▶ _PROBLEM REQUIREMENTS_
Copy out each line of the data holding "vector".

------------------------------

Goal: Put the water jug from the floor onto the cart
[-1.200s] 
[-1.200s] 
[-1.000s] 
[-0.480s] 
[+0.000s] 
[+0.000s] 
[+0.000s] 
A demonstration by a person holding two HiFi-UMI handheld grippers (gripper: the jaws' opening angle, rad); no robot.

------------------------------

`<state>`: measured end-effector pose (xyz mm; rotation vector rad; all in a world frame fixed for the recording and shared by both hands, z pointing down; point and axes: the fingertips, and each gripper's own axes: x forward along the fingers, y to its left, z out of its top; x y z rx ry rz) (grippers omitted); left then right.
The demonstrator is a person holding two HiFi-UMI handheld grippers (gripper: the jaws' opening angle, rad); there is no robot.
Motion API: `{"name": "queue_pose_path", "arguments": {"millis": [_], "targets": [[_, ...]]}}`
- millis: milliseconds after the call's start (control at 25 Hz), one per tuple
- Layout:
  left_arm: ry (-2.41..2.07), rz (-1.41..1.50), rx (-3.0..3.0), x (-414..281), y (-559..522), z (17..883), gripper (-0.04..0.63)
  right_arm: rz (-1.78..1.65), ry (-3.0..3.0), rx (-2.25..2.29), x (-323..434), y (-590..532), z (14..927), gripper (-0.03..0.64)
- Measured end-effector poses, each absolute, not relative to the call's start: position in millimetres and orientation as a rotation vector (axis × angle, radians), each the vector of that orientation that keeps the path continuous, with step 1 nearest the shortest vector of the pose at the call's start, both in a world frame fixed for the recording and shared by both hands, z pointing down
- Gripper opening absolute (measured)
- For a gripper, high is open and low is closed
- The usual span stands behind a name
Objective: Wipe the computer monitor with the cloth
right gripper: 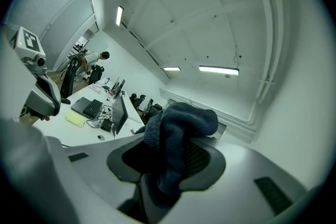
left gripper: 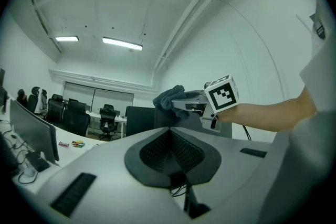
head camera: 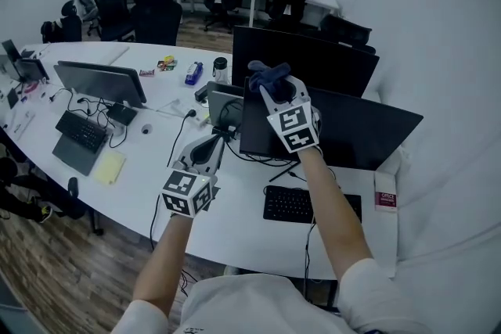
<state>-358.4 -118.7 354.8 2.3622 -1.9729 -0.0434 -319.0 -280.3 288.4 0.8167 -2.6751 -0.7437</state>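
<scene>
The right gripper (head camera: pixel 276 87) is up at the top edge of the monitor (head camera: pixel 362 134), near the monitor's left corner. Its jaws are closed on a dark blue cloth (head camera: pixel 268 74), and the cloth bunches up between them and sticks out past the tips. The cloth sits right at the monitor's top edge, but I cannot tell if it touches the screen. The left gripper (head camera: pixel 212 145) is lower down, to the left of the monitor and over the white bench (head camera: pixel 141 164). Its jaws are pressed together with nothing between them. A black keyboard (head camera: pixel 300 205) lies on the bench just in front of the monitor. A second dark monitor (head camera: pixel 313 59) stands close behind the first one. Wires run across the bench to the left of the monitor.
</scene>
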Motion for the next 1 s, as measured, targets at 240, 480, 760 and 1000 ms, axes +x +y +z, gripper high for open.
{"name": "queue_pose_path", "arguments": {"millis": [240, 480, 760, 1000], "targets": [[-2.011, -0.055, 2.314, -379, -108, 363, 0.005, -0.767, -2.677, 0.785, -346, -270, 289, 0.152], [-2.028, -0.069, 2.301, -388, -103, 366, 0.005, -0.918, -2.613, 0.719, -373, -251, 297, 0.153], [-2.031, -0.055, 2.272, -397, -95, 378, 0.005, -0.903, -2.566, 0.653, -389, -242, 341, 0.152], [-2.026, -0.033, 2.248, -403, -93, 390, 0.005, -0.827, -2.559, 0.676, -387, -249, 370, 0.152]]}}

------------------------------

▶ _YOUR SOLUTION_
`<state>`: measured end-effector pose (xyz mm; rotation vector rad; all in a world frame fixed for the recording and shared by both hands, z pointing down; point and axes: the fingertips, and each gripper's own axes: x forward along the fingers, y to its left, z out of its top; x y z rx ry rz) (grippers omitted); left then right.
- Measured end-effector poses, each absolute, not relative to the call's start: position in millimetres and orientation as a rotation vector (axis × angle, radians), each the vector of that orientation that keeps the path continuous, with step 1 nearest the shortest vector of the pose at the call's start, both in a world frame fixed for the recording and shared by both hands, z pointing down

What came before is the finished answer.